Weltweit wird bereits jede 6. bakterielle Infektion durch antibiotikaresistente Erreger ausgelöst und spricht auf gängige Wirkstoffe nicht mehr an. Ein aktueller WHO-Bericht warnt vor einer wachsenden Bedrohung für die moderne Medizin.
Die Weltgesundheitsorganisation (WHO) warnt vor einem drastischen Anstieg der Antibiotikaresistenzen. Denn laut einem am 13. Oktober veröffentlichten Bericht zur Überwachung globaler Antibiotikaresistenzen war 2023 weltweit jede 6. bakterielle Infektion resistent gegen gängige Antibiotikabehandlungen.
Das Problem sei besonders in Ländern mit schwachem Gesundheitssystem verbreitet. 2021 sind nach WHO-Angaben weltweit 7,7 Mio. Menschen an einer bakteriellen Infektion gestorben. Rund 1,1 Mio. seien direkt auf Antibiotikaresistenzen zurückzuführen gewesen.
Gramnegative Erreger besonders problematisch
Erstmals legte die WHO in ihrem Bericht globale und regionale Schätzwerte für Resistenzen gegenüber 22 häufig verwendeten Antibiotika vor. Betrachtet wurden acht weit verbreitete Bakterien, die insbesondere Infektionen der Harnwege, des Magen-Darm-Trakts, der Blutbahn und Gonorrhoe hervorrufen. Datengrundlage waren über 23 Mio. Fälle aus mehr als 100 Ländern im Zeitraum 2016 bis 2023.
Besonders besorgniserregend sei der Anstieg resistenter gramnegativer Erreger. Laut WHO sind über 40% der Escherichia coli- und mehr als 55% der Klebsiella pneumoniae-Bakterien gegen Cephalosporine der dritten Generation resistent, das heißt gegen gängige Mittel der Erstbehandlung.
Globale Unterschiede & steigender Trend
Regional bestehen große Unterschiede: Laut WHO gehen in Südostasien und im östlichen Mittelmeerraum bereits fast ein Drittel der untersuchten Infektionen auf resistente Erreger zurück, gefolgt von Afrika (eine von fünf), etwa 10% sind es im europäischen Raum.

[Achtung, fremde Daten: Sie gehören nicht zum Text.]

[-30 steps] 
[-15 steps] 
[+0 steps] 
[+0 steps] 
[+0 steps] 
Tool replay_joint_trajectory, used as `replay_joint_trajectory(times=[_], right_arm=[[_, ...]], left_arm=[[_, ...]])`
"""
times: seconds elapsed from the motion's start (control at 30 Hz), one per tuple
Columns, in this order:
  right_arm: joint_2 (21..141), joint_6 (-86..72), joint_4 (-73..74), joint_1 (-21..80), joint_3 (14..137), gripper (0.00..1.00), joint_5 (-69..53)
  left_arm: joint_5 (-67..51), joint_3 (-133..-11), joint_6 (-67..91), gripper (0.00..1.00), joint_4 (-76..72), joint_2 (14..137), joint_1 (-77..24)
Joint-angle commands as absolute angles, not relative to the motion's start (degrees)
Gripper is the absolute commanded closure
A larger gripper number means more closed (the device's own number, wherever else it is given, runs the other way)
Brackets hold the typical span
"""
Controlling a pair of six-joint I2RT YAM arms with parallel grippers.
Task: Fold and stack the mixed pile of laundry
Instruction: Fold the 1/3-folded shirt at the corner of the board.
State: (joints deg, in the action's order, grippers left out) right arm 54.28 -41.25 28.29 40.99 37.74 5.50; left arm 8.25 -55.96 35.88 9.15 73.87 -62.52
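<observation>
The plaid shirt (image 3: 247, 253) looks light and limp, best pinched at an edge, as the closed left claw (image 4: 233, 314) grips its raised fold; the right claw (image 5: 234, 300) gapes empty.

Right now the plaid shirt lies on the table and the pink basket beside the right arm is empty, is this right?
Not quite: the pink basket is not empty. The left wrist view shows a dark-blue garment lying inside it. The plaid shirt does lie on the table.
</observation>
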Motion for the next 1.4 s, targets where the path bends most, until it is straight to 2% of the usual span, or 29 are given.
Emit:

In ihrem Bericht untersuchte die WHO 93 verschiedene Kombinationen aus Bakterium und Antibiotikum. Demzufolge ist bei mehr als 40% davon die Resistenz zwischen 2018 und 2023 gestiegen. Je nach Kombination um fünf bis 15% pro Jahr.
„Antibiotikaresistenz ist weit verbreitet und bedroht die Zukunft der modernen Medizin“, warnt Yvan Hutin, Direktor der zuständigen WHO-Abteilung.
WHO ruft zu verantwortungsvollem Umgang auf
Die WHO appelliert sowohl an Regierungen als auch an die Bevölkerung. „Wir müssen Antibiotika verantwortungsvoll einsetzen und sicherstellen, dass alle Menschen Zugang zu den richtigen Medikamenten, zu qualitätsgesicherter Diagnostik und Impfstoffen haben“, betont WHO-Generaldirektor Tedros Adhanom Ghebreyesus.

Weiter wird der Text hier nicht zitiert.